Re: Optimising a two column OR check

From
Justin Pryzby
Date:
On Sat, Oct 12, 2019 at 04:39:56PM +0200, Ivan Voras wrote:
> With seqscan disabled, I get this plan on 9.6:
>  Bitmap Heap Scan on friend  (cost=8.42..19.01 rows=14 width=8)
...
> I expected to get an index-only scan in this situation, as that would be a
> very common query. Is there a way to actually make this sort of query
> resolvable with an index-only scan? Maybe a different table structure would
> help?

The v11 release notes have this relevant item:

https://www.postgresql.org/docs/11/release-11.html
|Allow bitmap scans to perform index-only scans when possible (Alexander Kuzmenkov)

Justin



Re: Optimising a two column OR check

From
Andrew Gierth
Date:
>>>>> "Ivan" == Ivan Voras <ivoras@gmail.com> writes:

 Ivan> Hello,
 Ivan> There's a "users" table with the following structure:

 Ivan> CREATE TABLE "user" (
 Ivan>   id SERIAL PRIMARY KEY,
 Ivan>  -- other fields
 Ivan> );

 Ivan> and there's a "friends" table with the following structure:

 Ivan> CREATE TABLE friend (
 Ivan>   user1_id INTEGER NOT NULL REFERENCES "user"(id),
 Ivan>   user2_id INTEGER NOT NULL REFERENCES "user"(id),
 Ivan>  -- other fields
 Ivan>   CHECK (user1_id < user2_id),
 Ivan>   PRIMARY KEY (user1_id, user2_id)
 Ivan> );

 Ivan> And I'm running this query:

 Ivan> SELECT user1_id,user2_id FROM friend WHERE user1_id=42 OR user2_id=42;

To get friends of user 42:

SELECT user1_id FROM friend WHERE user2_id=42
UNION ALL
SELECT user2_id FROM friend WHERE user1_id=42;

assuming you create the (user2_id,user1_id) index, this should get you
an Append of two index-only scans. We can use UNION ALL here rather than
UNION because the table constraints ensure there are no duplicates.

-- 
Andrew (irc:RhodiumToad)



Re: Optimising a two column OR check

From
Jeff Janes
Date:
On Sat, Oct 12, 2019 at 10:43 AM Justin Pryzby <pryzby@telsasoft.com> wrote:
On Sat, Oct 12, 2019 at 04:39:56PM +0200, Ivan Voras wrote:
> With seqscan disabled, I get this plan on 9.6:
>  Bitmap Heap Scan on friend  (cost=8.42..19.01 rows=14 width=8)
...
> I expected to get an index-only scan in this situation, as that would be a
> very common query. Is there a way to actually make this sort of query
> resolvable with an index-only scan? Maybe a different table structure would
> help?

It would have to scan the entire index to find the cases where   user2_id=42 but user1_id is not constrained.  Technically User1_id would be constrained to be less than 42, but I don't think the planner will take that into account.

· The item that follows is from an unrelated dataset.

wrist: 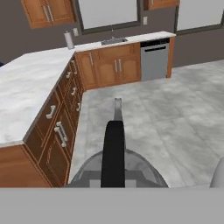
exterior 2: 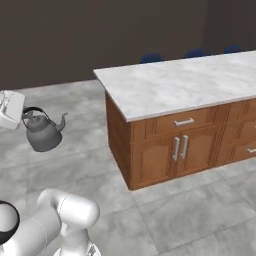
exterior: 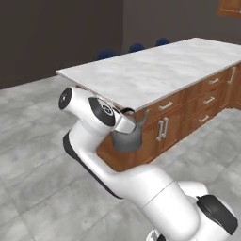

The v11 release notes have this relevant item:

https://www.postgresql.org/docs/11/release-11.html
|Allow bitmap scans to perform index-only scans when possible (Alexander Kuzmenkov)


But this is not one of those cases.  It is only possible when the only data needed is whether the row exists or not.

Cheers,

Jeff

Re: Optimising a two column OR check

From
MichaelDBA
Date:
Another thing to consider is the visibility map.  From what I understand, index only scans are preferred for heavily updated tables, not infrequently updated ones.  Even though index only scans imply ONLY they really aren't in the sense that they may need to visit the Visibility Map for the heap. This can be costly and the planner may remove index only scan consideration if the VM has tuples that are not visible.

BTW, to Andrew, the UNION ALL alternative still results in bitmap index scans from my testing.

Regards,
Michael Vitale



Jeff Janes wrote on 10/12/2019 11:17 AM:
On Sat, Oct 12, 2019 at 10:43 AM Justin Pryzby <pryzby@telsasoft.com> wrote:
On Sat, Oct 12, 2019 at 04:39:56PM +0200, Ivan Voras wrote:
> With seqscan disabled, I get this plan on 9.6:
>  Bitmap Heap Scan on friend  (cost=8.42..19.01 rows=14 width=8)
...
> I expected to get an index-only scan in this situation, as that would be a
> very common query. Is there a way to actually make this sort of query
> resolvable with an index-only scan? Maybe a different table structure would
> help?

It would have to scan the entire index to find the cases where   user2_id=42 but user1_id is not constrained.  Technically User1_id would be constrained to be less than 42, but I don't think the planner will take that into account.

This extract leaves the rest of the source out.